*TASK STATEMENT*
You are asked to reproduce the listing exactly and to omit its pictures.

*SUPPLIED INFORMATION*
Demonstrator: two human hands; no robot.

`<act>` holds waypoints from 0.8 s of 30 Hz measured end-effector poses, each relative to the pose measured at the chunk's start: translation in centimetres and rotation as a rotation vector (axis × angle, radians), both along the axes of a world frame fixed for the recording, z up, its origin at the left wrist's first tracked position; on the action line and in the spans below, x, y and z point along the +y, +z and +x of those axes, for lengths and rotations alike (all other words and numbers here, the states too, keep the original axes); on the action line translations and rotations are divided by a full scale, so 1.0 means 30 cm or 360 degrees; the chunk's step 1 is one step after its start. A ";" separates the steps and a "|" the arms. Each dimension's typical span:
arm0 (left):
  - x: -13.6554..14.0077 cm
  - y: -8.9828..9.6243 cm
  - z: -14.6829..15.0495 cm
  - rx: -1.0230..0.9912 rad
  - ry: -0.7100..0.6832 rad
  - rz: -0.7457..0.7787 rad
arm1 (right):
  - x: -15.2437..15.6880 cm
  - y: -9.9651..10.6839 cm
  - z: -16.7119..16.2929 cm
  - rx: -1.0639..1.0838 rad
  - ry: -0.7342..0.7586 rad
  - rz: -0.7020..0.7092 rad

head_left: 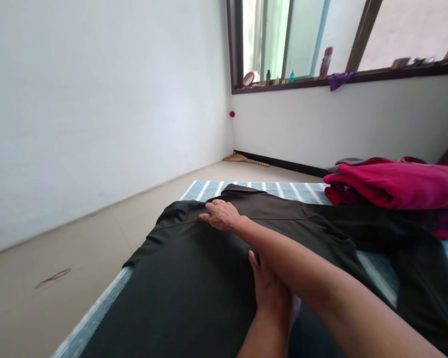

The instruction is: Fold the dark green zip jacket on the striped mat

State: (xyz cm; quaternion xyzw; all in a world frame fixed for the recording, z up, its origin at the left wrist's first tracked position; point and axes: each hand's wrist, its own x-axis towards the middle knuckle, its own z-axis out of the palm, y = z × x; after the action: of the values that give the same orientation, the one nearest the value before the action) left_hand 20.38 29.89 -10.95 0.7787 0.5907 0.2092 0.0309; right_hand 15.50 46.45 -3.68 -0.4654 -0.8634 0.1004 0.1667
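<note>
While the right hand (221, 215) lies loosely open on a dark garment (179, 278), left hand (271, 288) nearer, grip unclear, pink clothes (403, 184) far right

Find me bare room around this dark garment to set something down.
Widest is the pale floor between the left wall and the striped cover, though a thin loop lies there. A narrow strip of cover shows beyond the dark garment, ending at the pink pile. Crowded: the right side, with pile and sleeve, and the windowsill.
</note>
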 end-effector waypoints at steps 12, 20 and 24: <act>0.028 0.040 0.014 0.0226 0.0091 -0.0028 | -0.248 -0.168 0.638 -0.0072 -0.0581 -0.0101; 0.032 0.051 0.011 0.0316 0.0083 -0.0063 | -0.171 -0.211 0.709 -0.0256 -0.0787 -0.0118; 0.032 0.054 0.009 0.0325 0.0073 -0.0071 | -0.162 -0.213 0.725 -0.0305 -0.0855 -0.0095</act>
State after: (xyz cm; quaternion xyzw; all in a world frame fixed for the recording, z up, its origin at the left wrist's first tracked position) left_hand 20.65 30.86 -9.32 0.7813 0.6130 0.1162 -0.0170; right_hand 37.24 41.60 -10.06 -0.6896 -0.7177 0.0336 0.0911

*WRITTEN REPLY*
Demonstrator: two human hands; no robot.

`<act>` holds waypoints from 0.8 s of 30 Hz measured end-effector poses, each relative to the pose measured at the chunk's start: translation in centimetres and rotation as a rotation vector (axis × angle, radians), both along the axes of a world frame fixed for the recording, z up, its origin at the left wrist's first tracked position; on the action line and in the spans below, x, y and z point along the +y, +z and +x of those axes, for lengths and rotations alike (all other words and numbers here, the states too, keep the original axes); on the action line translations and rotations are divided by a full scale, so 1.0 means 30 cm or 360 degrees; the chunk's step 1 is one step after its start. A ";" separates the steps and a "|" the arms. Each dimension's typical span:
arm0 (left):
  - x: -13.6554..14.0077 cm
  - y: -8.9828..9.6243 cm
  - z: -14.6829..15.0495 cm
  - rx: -1.0230..0.9912 rad
  - ry: -0.7100..0.6832 rad
  - rz: -0.7457..0.7787 rad
arm1 (right):
  - x: -15.2437..15.6880 cm
  - y: -9.9651..10.6839 cm
  - z: -16.7119..16.2929 cm
  - rx: -1.0639..1.0838 rad
  - ry: -0.7342..0.7586 rad
  - rz: -0.7020..0.7092 rad

head_left: 

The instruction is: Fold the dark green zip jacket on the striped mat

State: (xyz cm; quaternion xyzw; all in a world frame fixed for the recording, z up, its origin at the left wrist's first tracked position; point and axes: each hand's wrist, its own x-axis towards the middle knuckle, its own z-axis out of the palm, y = z × x; after the action: of the values that give the same orientation, the one nearest the value before the action) left_hand 20.38 29.89 -10.95 0.7787 0.5907 0.2092 0.0309; right_hand 15.50 46.45 -3.68 -0.4654 -0.8634 0.1004 0.1667
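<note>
While the right hand (221, 215) lies loosely open on a dark garment (179, 278), left hand (271, 288) nearer, grip unclear, pink clothes (403, 184) far right

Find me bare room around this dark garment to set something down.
Widest is the pale floor between the left wall and the striped cover, though a thin loop lies there. A narrow strip of cover shows beyond the dark garment, ending at the pink pile. Crowded: the right side, with pile and sleeve, and the windowsill.
</note>
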 end-effector waypoints at steps 12, 20 and 24: <act>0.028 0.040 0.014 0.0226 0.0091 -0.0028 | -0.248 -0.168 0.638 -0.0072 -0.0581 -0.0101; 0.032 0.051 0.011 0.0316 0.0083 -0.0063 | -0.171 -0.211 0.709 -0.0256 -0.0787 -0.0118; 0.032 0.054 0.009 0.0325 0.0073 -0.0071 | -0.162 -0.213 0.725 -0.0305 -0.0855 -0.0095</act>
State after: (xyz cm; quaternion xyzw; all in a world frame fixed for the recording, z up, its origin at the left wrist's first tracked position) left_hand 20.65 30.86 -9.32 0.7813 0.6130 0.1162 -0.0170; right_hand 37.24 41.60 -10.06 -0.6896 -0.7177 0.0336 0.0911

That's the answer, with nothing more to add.